YOUR ASSIGNMENT -
Where the word "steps" occurs in a line of the listing, please copy the line.

===== DATA SEGMENT =====

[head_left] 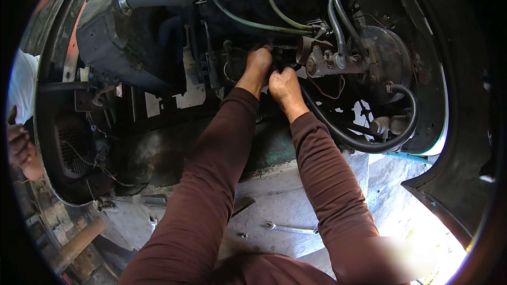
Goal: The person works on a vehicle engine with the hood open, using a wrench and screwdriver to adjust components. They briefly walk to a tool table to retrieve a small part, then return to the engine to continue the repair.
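Both my arms reach down into a vehicle's engine bay. My left hand (pixel 259 62) is bent over a dark part low beside the engine (pixel 243 0), its fingers curled and partly hidden. Just right of it and a little nearer, my right hand (pixel 286 84) is closed like a fist, thumb side up. Whatever lies in either grip is too dark and covered to make out. A metal cylinder with fittings (pixel 327 63) sits right of my hands, joined to a round drum-shaped housing (pixel 388 58). A thin wire (pixel 334 96) loops below it.
A thick black hose (pixel 359 145) curves from near my right hand. Greenish tubes (pixel 253 25) cross the engine. A wrench (pixel 290 228) and a small nut-like piece (pixel 243 236) lie on the pale fender (pixel 274 203) below my arms. At left, another person's hand (pixel 20 148) hangs near the body edge.
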The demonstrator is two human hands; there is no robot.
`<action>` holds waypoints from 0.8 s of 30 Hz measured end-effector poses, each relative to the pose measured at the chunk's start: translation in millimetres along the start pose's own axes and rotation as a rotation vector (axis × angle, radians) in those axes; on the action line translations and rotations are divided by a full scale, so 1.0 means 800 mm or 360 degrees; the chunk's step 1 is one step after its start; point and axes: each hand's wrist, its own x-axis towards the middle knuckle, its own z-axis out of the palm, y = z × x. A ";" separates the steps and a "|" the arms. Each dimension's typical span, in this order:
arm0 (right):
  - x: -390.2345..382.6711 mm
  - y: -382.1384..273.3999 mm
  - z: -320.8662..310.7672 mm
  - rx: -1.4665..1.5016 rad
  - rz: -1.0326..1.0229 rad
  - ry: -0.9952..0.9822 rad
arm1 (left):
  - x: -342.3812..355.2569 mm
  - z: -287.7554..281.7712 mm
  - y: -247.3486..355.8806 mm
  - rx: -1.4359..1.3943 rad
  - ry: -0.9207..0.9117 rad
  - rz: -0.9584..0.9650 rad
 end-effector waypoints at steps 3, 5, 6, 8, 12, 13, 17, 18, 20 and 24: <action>0.001 -0.023 -0.015 -0.0017 0.0202 -0.0046 | -0.001 0.005 0.006 0.0058 0.0066 0.0025; -0.002 -0.035 -0.016 0.0061 0.0158 0.0010 | 0.001 0.005 0.009 0.0156 0.0093 0.0113; -0.002 -0.035 -0.018 0.0094 0.0143 0.0052 | -0.001 0.011 0.009 0.0139 0.0088 0.0106; 0.003 -0.027 -0.022 0.0092 0.0124 0.0048 | -0.007 0.021 0.010 0.0106 0.0078 0.0091; 0.011 -0.029 -0.022 0.0005 0.0331 -0.0105 | 0.006 0.021 0.006 0.0031 0.0073 0.0101; 0.010 -0.030 -0.024 -0.0015 0.0259 -0.0051 | 0.009 0.021 0.006 0.0040 0.0062 0.0096; 0.013 -0.005 -0.015 -0.0094 0.0007 0.0148 | 0.015 0.029 0.000 0.0039 0.0030 0.0158; 0.015 -0.008 -0.014 -0.0106 -0.0056 0.0192 | 0.014 0.029 -0.002 0.0000 0.0074 0.0181; 0.014 -0.011 -0.018 -0.0038 0.0065 0.0042 | 0.012 0.024 -0.007 -0.0079 0.0163 0.0227; 0.010 -0.021 -0.019 0.0099 0.0084 -0.0050 | 0.018 0.014 0.002 0.0219 0.0130 0.0211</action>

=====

ANSWER BELOW -
`<action>` holds waypoints from 0.8 s of 30 Hz measured end-effector poses, each relative to the pose measured at the chunk's start: translation in millimetres along the start pose's own axes and rotation as a rotation vector (axis × angle, radians) in those axes; on the action line translations and rotations are divided by a full scale, so 1.0 means 800 mm or 360 degrees; the chunk's step 1 is one step after its start; point and axes: each hand's wrist, its own x-axis towards the middle knuckle, its own z-axis out of the palm, y = z × x. A ";" separates the steps and a "|" the arms. Each dimension's typical span, in this order:
 end-effector waypoints at steps 3, 5, 6, 8, 12, 13, 17, 18, 20 and 24: <action>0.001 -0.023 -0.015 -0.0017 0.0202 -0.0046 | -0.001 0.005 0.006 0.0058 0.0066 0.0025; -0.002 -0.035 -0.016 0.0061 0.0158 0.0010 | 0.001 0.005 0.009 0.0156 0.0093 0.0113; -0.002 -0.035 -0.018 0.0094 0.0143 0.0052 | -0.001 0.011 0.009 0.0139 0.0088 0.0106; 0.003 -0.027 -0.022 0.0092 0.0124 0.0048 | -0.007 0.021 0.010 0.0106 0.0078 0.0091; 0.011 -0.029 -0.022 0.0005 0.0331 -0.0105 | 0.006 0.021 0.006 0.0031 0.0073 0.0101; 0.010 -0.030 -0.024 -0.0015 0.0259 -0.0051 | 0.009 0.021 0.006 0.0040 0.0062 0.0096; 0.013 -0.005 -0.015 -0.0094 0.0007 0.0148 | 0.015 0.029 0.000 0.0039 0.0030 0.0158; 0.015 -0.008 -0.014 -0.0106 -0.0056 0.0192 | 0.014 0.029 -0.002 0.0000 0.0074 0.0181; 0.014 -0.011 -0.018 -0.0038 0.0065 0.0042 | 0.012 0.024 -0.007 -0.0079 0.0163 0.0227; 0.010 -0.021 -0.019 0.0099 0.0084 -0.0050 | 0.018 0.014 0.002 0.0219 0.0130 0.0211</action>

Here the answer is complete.